Análise: Ponte Preta se acostuma a perder e acelera rumo de uma temporada para esquecer | Ge

O problema, porém, deixou de ser apenas a sequência.

A atuação diante do Goiás repetiu praticamente tudo o que a torcida vem assistindo rodada após rodada: um time que comete erros decisivos, encontra dificuldades para sustentar desempenho durante os 90 minutos e, principalmente, transmite a impressão de que já não consegue reagir quando as coisas dão errado.

Ponte Preta x Goiás; Série B 2026 — Foto: Marcos Ribolli

Há momentos em que uma derrota explica uma crise. Outros em que a crise explica a derrota. Hoje, a Ponte vive claramente a segunda situação.

O rebaixamento no Campeonato Paulista já havia transformado 2026 em uma temporada traumática. A campanha na Série B apenas aprofunda esse cenário.

São apenas três vitórias em toda a temporada. A vice-lanterna da Série B após 18 rodadas. Doze pontos de distância para o primeiro time fora da zona de rebaixamento. A pior campanha da história da Ponte na era dos pontos corridos da competição. Uma sequência de sete derrotas consecutivas que não acontecia havia 21 anos.

Ponte Preta x Goiás; Série B 2026 — Foto: Marcos Ribolli

Não são apenas números. São marcas que dificilmente serão apagadas, independentemente de como terminar a temporada.

E, se dentro das quatro linhas o cenário é preocupante, fora delas ele consegue ser ainda mais delicado.

Salários atrasados. Transfer ban. Saída de jogadores durante a janela. Processos judiciais. Protestos da torcida. Uma proposta para transformar o clube em SAF cercada de expectativa. A cada semana, uma nova crise se soma às antigas e torna ainda mais pesado o ambiente para quem tenta trabalhar no futebol.

Protesto dos torcedores antes de Ponte x Goiás — Foto: Gabi Troian

É nesse contexto que Márcio Zanardi tenta encontrar soluções.

O treinador ainda busca fazer a equipe evoluir e, até aqui, pouco conseguiu mudar o desempenho da Ponte. Mas seria simplista imaginar que uma troca de comando resolveria problemas que se acumulam há meses.
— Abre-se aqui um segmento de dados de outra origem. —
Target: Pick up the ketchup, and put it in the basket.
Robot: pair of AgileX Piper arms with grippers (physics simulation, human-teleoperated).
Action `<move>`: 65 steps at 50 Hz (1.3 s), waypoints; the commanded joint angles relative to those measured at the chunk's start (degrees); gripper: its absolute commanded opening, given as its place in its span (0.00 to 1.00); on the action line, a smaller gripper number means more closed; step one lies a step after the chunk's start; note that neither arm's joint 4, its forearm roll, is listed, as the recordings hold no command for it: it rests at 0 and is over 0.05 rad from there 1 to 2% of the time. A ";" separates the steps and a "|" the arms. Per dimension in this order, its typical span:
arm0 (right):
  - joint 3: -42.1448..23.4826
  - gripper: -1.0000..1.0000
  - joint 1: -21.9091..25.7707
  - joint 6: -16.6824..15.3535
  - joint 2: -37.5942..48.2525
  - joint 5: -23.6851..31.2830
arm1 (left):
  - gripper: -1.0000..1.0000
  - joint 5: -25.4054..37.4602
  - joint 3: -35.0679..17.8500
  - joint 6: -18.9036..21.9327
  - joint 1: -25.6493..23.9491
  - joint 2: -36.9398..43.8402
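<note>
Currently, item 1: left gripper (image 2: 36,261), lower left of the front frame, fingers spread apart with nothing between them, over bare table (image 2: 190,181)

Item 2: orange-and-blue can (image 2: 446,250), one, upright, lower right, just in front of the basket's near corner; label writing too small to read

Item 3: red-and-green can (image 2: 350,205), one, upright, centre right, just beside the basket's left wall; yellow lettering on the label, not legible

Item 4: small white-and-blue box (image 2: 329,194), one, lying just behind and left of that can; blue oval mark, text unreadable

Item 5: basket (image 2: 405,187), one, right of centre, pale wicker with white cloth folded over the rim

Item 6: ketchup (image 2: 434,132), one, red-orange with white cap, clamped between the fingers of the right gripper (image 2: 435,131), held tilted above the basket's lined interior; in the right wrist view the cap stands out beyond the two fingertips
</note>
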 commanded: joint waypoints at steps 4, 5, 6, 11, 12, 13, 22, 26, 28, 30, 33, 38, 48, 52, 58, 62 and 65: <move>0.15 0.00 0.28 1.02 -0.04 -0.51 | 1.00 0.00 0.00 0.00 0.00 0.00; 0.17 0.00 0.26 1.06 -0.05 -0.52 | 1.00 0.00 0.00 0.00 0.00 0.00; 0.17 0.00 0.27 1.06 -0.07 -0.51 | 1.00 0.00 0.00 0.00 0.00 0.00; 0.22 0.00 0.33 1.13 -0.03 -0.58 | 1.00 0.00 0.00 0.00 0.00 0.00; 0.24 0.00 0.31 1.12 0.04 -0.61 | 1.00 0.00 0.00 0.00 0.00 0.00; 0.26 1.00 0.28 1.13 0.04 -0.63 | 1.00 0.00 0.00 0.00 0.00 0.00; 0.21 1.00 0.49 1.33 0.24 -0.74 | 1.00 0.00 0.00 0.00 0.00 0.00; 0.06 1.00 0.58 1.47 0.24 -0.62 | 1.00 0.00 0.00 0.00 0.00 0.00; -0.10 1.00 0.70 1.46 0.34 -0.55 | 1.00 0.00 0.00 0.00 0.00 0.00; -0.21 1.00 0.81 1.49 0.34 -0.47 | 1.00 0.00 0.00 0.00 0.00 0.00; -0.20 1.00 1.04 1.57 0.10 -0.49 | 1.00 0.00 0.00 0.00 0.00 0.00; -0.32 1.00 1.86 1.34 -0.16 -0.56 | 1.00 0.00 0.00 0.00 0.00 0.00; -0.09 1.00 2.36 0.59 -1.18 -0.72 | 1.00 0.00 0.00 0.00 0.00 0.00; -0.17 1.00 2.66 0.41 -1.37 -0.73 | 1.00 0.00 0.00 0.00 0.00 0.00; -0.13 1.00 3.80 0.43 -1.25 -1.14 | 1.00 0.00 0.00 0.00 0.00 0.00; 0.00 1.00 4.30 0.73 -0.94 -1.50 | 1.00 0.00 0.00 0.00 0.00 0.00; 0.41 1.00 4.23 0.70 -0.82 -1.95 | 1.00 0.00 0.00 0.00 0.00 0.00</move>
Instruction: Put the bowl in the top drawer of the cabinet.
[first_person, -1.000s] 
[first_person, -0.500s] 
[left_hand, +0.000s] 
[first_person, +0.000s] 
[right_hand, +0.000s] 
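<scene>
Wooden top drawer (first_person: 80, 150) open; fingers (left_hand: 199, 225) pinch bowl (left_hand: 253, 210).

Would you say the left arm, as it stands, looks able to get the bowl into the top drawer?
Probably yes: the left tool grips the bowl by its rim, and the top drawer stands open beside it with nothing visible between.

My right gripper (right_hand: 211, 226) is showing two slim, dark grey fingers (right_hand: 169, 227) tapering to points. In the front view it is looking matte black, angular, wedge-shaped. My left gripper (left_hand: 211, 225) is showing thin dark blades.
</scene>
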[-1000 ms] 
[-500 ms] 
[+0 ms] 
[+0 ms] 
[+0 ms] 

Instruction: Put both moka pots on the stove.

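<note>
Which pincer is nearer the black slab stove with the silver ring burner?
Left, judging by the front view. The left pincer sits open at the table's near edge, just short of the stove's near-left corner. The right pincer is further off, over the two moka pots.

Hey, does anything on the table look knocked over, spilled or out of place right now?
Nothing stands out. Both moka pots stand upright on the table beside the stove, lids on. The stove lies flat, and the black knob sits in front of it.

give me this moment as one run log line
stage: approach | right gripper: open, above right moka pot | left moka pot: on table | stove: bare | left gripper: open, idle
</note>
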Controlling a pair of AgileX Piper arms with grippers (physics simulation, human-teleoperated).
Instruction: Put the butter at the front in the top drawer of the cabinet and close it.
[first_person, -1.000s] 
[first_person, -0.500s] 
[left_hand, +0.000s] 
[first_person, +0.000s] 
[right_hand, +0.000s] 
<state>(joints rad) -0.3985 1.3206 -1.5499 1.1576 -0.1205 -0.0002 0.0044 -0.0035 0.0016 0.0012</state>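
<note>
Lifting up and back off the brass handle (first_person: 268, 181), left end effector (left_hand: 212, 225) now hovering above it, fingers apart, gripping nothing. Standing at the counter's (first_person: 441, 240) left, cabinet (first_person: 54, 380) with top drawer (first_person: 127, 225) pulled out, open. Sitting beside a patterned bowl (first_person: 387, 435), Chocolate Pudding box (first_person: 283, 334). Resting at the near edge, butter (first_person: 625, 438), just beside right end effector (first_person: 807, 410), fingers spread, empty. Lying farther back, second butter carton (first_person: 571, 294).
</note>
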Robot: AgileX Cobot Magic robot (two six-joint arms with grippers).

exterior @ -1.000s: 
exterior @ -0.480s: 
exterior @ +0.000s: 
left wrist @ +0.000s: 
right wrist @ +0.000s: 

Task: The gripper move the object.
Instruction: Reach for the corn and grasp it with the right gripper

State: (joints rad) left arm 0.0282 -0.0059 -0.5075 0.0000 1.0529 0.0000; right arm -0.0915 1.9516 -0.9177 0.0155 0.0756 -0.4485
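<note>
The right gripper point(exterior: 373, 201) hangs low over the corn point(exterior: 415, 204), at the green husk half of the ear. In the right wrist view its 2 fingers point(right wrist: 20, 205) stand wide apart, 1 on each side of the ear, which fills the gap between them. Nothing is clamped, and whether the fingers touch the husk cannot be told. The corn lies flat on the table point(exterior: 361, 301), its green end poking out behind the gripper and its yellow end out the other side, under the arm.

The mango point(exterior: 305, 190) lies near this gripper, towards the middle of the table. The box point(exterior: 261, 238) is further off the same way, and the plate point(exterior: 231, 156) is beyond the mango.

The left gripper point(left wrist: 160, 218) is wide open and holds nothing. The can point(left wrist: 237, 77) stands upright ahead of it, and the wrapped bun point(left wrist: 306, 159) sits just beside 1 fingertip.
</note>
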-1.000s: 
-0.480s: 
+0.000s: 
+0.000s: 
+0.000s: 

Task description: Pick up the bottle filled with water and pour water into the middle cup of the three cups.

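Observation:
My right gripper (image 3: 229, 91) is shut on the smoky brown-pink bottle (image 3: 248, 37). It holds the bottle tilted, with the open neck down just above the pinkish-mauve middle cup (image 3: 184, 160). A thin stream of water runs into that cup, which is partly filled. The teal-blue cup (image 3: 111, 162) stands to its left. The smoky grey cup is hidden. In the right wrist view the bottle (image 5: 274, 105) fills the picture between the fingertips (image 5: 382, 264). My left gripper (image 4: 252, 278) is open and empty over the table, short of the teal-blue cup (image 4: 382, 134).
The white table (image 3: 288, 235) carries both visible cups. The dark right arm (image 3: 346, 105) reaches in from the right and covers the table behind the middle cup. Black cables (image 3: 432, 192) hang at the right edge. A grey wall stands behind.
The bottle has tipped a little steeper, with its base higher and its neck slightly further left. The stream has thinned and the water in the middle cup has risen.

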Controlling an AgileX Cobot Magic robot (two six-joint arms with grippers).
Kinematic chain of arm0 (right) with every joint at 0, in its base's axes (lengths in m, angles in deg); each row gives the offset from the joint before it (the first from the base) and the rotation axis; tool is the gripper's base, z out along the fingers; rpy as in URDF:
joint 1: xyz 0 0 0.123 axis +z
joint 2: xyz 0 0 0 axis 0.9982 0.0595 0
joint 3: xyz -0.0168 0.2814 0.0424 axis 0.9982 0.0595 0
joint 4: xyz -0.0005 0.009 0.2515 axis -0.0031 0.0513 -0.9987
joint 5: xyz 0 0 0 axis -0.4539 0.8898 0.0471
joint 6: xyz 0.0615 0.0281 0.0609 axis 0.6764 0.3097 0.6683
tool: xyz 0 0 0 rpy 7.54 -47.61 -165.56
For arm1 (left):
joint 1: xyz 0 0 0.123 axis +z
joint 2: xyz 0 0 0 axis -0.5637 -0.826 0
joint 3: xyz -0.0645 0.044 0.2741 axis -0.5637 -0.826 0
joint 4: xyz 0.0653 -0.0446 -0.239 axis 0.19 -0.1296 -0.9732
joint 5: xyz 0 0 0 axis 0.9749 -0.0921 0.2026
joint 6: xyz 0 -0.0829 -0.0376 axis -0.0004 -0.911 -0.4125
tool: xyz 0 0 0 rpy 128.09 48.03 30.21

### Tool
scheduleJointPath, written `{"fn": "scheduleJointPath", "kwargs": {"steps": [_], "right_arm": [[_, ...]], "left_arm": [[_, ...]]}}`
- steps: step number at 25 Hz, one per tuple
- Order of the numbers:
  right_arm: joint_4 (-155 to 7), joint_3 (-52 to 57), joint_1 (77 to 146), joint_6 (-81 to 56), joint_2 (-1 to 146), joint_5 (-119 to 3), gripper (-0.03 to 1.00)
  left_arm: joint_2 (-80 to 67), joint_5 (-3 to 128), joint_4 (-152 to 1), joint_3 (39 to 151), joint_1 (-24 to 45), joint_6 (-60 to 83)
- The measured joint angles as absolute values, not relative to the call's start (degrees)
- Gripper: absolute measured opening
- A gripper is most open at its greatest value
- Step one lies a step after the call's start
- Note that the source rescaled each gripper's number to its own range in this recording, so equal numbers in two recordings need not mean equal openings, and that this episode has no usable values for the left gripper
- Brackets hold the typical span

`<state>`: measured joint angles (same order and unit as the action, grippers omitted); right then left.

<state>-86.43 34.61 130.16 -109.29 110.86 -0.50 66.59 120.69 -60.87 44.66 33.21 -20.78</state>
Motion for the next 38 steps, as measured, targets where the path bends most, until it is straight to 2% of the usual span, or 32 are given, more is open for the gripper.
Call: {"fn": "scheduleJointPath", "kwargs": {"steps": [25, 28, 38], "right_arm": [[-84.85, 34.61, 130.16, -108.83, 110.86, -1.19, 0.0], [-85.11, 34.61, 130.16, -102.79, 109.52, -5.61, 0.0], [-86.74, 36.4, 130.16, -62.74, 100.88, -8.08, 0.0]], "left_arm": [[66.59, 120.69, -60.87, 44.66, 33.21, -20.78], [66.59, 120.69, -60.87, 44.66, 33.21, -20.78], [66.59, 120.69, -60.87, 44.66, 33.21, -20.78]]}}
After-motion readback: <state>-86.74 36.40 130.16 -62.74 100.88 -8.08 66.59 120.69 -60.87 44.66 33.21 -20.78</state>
Antes dele, Edson Boaro e Rodrigo Santana também conviveram com dificuldades semelhantes e, em determinados momentos, conseguiram apresentar atuações até mais consistentes.

O futebol da Ponte hoje parece muito mais consequência de um ambiente deteriorado do que apenas resultado das escolhas feitas à beira do gramado.

Ainda resta um turno inteiro pela frente. Matemática não falta para acreditar em uma reação. O que falta, hoje, é o campo oferecer qualquer sinal de que ela seja possível.

Talvez a esperança do torcedor esteja menos em uma sequência improvável de vitórias e mais na reorganização do clube, seja por meio da SAF anunciada pela diretoria, seja por outras alternativas capazes de devolver estabilidade financeira.

Porque o sentimento que fica após mais uma derrota não é apenas o de um time afundado na zona de rebaixamento.

É o de um clube que parece ter se acostumado a perder. E essa, talvez, seja a pior derrota da Ponte Preta em 2026.